### Assigned task
Whatever the lines below say, output them exactly.
★ ★ ★ ★ ★
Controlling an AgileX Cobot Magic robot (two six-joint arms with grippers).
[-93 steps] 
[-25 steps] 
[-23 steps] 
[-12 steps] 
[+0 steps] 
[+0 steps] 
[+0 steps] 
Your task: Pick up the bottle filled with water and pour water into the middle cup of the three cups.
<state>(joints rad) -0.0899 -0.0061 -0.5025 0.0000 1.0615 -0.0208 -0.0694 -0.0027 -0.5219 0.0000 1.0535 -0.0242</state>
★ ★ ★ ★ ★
### Response below
Controlling an AgileX Cobot Magic robot (two six-joint arms with grippers).
[-93 steps] 
[-25 steps] 
[-23 steps] 
[-12 steps] 
[+0 steps] 
[+0 steps] 
[+0 steps] 
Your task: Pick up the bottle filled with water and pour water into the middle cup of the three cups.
<state>(joints rad) -0.0899 -0.0061 -0.5025 0.0000 1.0615 -0.0208 -0.0694 -0.0027 -0.5219 0.0000 1.0535 -0.0242</state>

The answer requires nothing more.